母親は、気まずそうな表情に変わり、苦笑いして、「こっちって言ってました?」と反応した。
「よくあることです。運転中に、お客さんから、あっち、こっち、という指示があって、左右がわからないことはよくありますから。では、右折して、川崎駅に向かいますね」
アクセルを踏んで車を動かした。
タクドラの「あっち、こっち問題」がなぜ起きるのだろうか。同じようなことが続いた時期があって、問題の発生原因を考えてみた。
原因1) 顔が見えない人に対する指示に慣れていない
お客さんは、見ず知らずのタクシードライバーに道順を伝えないといけない。お客さんからドライバーの顔、表情は見えない。対面=互いに向かい合ってのコミュニケーションしか知らない人にとっては、希望を伝えにくい環境だ。それによって「指示する」ことへのためらいが普段より大きくなるのだろう。
原因2) 道順を詳しく知らない
道順を説明したくても、そもそも現在地がよくわからない。タクシーは動き続けている。道順をどうやって説明しようか、と考えているうちに、風景が変化していく。間違ったことは言えないので、黙ってしまう。気づいたときには、右に曲がるべき交差点が目前に来てしまっている。そこでとっさに「”こっち”に曲がって」と言ってしまう、という具合だ。
原因3) 日頃から、他人に指示することに慣れていない
業務で、他人に仕事を依頼する、指示をする、という立場にいると、指示に慣れていくものだが、そもそも経験が少ないお客さんも少なくないのだろう。
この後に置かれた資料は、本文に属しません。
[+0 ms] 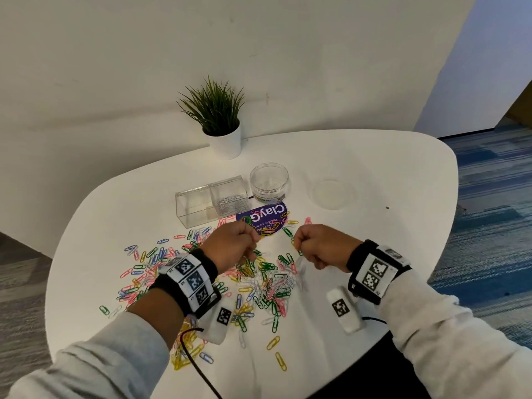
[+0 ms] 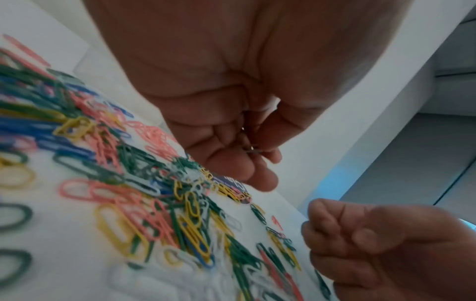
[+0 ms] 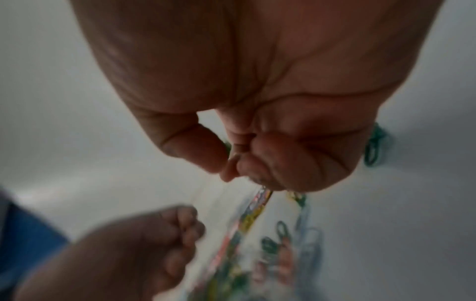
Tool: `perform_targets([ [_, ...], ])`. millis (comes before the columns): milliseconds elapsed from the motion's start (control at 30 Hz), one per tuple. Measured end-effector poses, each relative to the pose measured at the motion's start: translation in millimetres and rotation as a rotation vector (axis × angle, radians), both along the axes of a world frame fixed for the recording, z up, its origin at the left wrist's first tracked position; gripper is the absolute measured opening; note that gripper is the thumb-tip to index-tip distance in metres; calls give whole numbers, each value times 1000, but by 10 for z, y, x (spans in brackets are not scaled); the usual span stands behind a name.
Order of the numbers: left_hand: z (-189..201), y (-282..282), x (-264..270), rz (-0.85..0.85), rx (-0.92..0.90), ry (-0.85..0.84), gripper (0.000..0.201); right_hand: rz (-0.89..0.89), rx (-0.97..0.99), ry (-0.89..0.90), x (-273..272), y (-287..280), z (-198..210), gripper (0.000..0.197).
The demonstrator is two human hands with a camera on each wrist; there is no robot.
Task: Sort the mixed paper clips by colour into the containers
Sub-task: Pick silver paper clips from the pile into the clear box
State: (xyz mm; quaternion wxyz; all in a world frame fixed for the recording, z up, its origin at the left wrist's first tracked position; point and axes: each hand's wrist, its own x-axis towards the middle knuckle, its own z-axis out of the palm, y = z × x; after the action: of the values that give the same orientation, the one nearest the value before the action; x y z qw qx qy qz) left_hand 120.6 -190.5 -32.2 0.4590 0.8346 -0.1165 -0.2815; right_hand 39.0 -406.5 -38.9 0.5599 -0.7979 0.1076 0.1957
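Head view: two hands [image 1: 233, 246] [image 1: 319, 247] curled, three containers [image 1: 211, 201].

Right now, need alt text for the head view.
Two fists, left hand and right hand, hover over mixed coloured paper clips on a white table. Behind: clear box holding silver clips, round jar, potted plant.

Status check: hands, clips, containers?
Left hand pinching small metal clips; right hand curled, contents unclear. Coloured clips unsorted on table. Square box holds silver clips.

paper clips [image 1: 253, 283]: green, yellow, pink, blue, white; table [image 1: 374, 168]: white; sticker [image 1: 267, 216]: purple
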Motion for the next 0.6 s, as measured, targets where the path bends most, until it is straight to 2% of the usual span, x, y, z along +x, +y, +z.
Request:
perform_targets([
  [33,2,-30,-21,-19,23,-5,20,113,-226,-64,9,24,-15,14],
  [100,14,-97,-79,-157,195,-167,13,293,-608,-175,21,37,-62,14],
  [167,9,-155,-117,-357,456,-409,15,359,-759,-206,11,7,-104,18],
  [267,-37,-241,-116,-552,733,-641,28,376,-795,-240,-23,-27,-159,17],
  [367,-101,-275,-82,-608,786,-714,21,392,-840,-290,-51,-9,-188,13],
  [500,-108,-275,-86,-574,733,-658,14,373,-804,-218,-65,-18,-135,11],
  [600,-61,-259,-84,-402,505,-513,17,212,-582,-174,-32,-124,-81,13],
])
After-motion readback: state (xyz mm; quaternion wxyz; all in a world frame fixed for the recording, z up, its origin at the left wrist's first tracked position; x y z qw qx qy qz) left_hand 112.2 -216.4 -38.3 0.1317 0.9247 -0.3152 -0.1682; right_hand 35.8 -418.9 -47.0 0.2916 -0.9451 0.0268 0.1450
原因4) 自動車という移動する物体での特殊な身体感覚
自動車の中にいると、次第に車両と一体感が出てくる。だから、右、左、という意識をせずに方向を認識して、言葉による説明が遅れてしまうのかもしれない。
「タクシードライバーは道をすべて知り尽くしているべきだ」と思っている人がいる。
客が目的地を説明したら、タクドラは最短ルートで、もっとも短い時間で走る。それは理想だろうが、仕事の大半は、その通りにはいかない。
タクドラはその目的地を初めて知った。住所は分からない。
さて、どうするか。
お客さんは、いつも走るルートを知っているのか。
お客さんも初めて行く場所なのか。
目的地を確認した瞬間から、タクドラは脳をフル回転させている。
お客さんとやり取りしながら、目的地に安全運転で向かいたい。
そのためには、お客さんとタクシードライバーの協力関係が必要だ。
その第一歩が、「方向の指示」なのだ。
この道を、まっすぐ行くか、左折するか、右折するか。
3つの選択肢からどれを走ってほしいのか、的確な指示がほしい。
タクシーを利用するとは、ドライバーと力を合わせて、目的地に到着することなのだから。